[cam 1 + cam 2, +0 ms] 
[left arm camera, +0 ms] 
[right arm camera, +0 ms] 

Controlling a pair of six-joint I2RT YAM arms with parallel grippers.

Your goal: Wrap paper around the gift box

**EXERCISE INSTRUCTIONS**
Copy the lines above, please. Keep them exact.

**ANSWER SECTION**
[cam 1 + cam 2, +0 ms] 
[left arm camera, +0 ms] 
[right arm camera, +0 ms] 

Controlling a pair of six-joint I2RT YAM arms with parallel grippers.

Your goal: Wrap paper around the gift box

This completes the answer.